**Aim of the exercise**
A single number is required: how many lines of the listing below include the word "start".

**Extracted information**
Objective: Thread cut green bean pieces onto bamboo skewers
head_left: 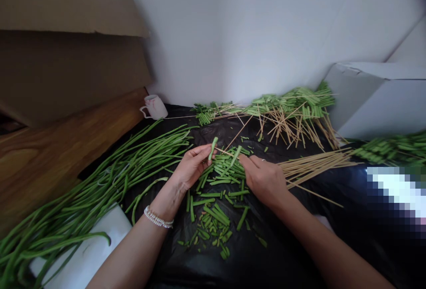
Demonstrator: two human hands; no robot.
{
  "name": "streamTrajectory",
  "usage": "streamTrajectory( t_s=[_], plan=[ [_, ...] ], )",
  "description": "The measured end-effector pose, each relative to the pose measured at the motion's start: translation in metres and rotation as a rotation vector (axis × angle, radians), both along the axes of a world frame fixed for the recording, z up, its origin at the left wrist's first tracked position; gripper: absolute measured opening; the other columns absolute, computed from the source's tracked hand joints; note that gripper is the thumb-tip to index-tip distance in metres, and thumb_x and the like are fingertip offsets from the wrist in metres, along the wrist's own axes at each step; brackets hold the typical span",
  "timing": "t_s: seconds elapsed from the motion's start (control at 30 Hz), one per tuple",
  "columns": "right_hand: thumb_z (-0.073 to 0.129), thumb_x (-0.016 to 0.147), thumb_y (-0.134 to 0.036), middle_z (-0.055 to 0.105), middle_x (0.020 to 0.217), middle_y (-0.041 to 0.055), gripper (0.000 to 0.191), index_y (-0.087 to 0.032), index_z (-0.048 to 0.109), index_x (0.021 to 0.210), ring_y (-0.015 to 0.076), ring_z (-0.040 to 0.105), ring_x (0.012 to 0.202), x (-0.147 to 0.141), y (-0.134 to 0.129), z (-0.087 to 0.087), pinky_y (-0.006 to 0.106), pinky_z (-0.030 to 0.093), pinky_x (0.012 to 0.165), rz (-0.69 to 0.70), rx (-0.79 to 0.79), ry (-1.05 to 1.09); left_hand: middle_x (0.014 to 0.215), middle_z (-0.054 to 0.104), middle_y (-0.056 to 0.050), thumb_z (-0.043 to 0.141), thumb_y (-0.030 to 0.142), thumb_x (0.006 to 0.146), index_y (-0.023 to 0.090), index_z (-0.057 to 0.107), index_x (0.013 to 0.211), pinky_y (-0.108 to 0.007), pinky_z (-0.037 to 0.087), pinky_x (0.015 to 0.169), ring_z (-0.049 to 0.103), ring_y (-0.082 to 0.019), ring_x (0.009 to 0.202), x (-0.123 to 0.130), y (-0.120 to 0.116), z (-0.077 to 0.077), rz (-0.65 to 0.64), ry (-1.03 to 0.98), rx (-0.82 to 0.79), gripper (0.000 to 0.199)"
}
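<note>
Your left hand (pixel 195 165) pinches cut bean piece (pixel 213 148) at tip of skewer (pixel 225 152); cannot tell if pierced. Your right hand (pixel 264 178) grips skewer, second bean piece (pixel 236 154) lying across it just ahead: looks barely begun. Done: loaded skewers (pixel 299 101) heaped beyond right hand, more green pieces (pixel 392 148) stacked far right of it. Remaining: loose cut pieces (pixel 218 214) between and below hands, bare skewers (pixel 316 164) right of right hand, long uncut beans (pixel 138 160) left of left hand.
</note>
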State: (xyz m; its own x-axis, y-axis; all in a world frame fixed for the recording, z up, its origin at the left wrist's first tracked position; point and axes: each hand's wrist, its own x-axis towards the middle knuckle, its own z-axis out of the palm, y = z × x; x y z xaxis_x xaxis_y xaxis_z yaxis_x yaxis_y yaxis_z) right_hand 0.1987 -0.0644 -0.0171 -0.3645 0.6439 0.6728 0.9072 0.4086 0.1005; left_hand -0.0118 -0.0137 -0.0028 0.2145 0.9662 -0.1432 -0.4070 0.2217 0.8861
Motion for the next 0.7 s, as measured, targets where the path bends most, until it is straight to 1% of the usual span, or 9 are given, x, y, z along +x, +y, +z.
streamTrajectory(
  t_s=[0.2, 0.3, 0.47, 0.7],
  plan=[
    [0.045, 0.089, -0.015, 0.059, 0.070, -0.0009, 0.027, -0.020, 0.066, 0.106, 0.0111, 0.048, 0.058, -0.0008, -0.0010, -0.0012, 0.028, 0.027, 0.055, -0.010, -0.007, -0.015, 0.077, 0.071, -0.004, 0.082, 0.022, 0.064, 0.012, 0.075, 0.084, -0.019, 0.047, 0.065, 0.060, -0.009, 0.068, 0.0001, 0.0004, 0.0013, 0.039, 0.025, -0.007, 0.023],
    [0.046, 0.088, -0.014, 0.060, 0.071, -0.0007, 0.027, -0.019, 0.066, 0.105, 0.0113, 0.048, 0.059, -0.0015, -0.0020, -0.0009, 0.028, 0.027, 0.055, -0.010, -0.017, -0.022, 0.078, 0.072, -0.005, 0.082, 0.022, 0.063, 0.012, 0.075, 0.082, -0.021, 0.047, 0.068, 0.061, -0.009, 0.069, 0.0009, -0.0001, 0.0029, 0.047, 0.043, 0.008, 0.023],
    [0.046, 0.087, -0.013, 0.060, 0.069, -0.0004, 0.026, -0.017, 0.066, 0.104, 0.0111, 0.049, 0.059, -0.0033, -0.0032, 0.0000, 0.027, 0.027, 0.055, 0.001, -0.017, -0.015, 0.078, 0.073, -0.005, 0.083, 0.021, 0.062, 0.012, 0.075, 0.081, -0.024, 0.049, 0.073, 0.063, -0.011, 0.071, 0.0027, -0.0012, 0.0029, 0.014, 0.037, -0.018, 0.022],
    [0.046, 0.087, -0.013, 0.058, 0.067, -0.0010, 0.027, -0.017, 0.066, 0.104, 0.0113, 0.048, 0.057, -0.0048, -0.0033, -0.0008, 0.028, 0.027, 0.054, -0.002, -0.014, -0.012, 0.079, 0.071, -0.004, 0.081, 0.020, 0.064, 0.012, 0.074, 0.082, -0.020, 0.048, 0.069, 0.061, -0.008, 0.070, 0.0020, -0.0006, -0.0008, -0.023, 0.016, -0.046, 0.021]
  ],
)
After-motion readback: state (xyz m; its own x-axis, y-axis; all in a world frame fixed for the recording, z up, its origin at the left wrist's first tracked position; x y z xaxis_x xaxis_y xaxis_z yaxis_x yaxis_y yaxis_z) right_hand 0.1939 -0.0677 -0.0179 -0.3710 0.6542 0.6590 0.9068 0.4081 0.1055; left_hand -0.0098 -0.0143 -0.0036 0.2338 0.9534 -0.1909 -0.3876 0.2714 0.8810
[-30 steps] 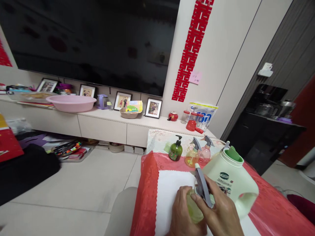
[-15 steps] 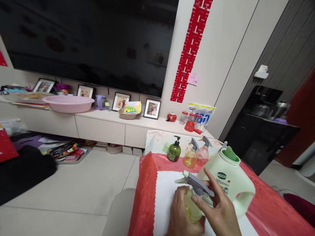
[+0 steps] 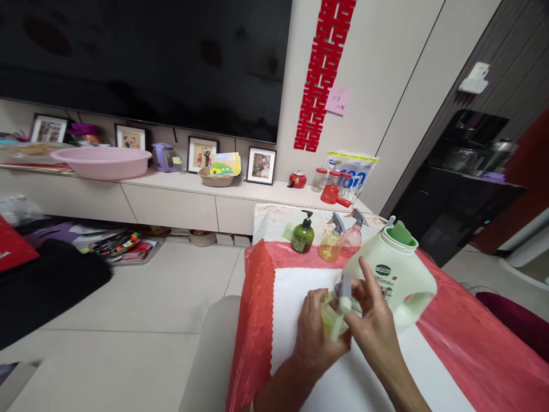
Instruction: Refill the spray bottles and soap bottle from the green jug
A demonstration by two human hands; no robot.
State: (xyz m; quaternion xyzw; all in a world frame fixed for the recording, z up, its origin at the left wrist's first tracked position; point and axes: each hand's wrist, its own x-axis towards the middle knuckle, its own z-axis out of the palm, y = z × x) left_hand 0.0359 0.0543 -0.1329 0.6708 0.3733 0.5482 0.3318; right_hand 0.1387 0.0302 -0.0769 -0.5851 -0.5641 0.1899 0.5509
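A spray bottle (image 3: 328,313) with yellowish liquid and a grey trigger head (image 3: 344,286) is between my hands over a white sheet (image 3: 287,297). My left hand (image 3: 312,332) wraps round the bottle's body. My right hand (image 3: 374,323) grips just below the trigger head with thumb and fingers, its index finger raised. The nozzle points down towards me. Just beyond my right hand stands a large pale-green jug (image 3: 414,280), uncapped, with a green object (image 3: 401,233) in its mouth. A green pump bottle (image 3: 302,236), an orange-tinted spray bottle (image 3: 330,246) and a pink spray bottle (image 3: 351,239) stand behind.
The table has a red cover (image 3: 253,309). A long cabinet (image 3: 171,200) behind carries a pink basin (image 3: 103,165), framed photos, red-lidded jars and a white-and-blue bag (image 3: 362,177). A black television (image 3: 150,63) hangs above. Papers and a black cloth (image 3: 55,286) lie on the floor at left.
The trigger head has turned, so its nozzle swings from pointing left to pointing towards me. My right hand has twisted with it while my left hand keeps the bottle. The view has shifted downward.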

**Output of the exercise**
2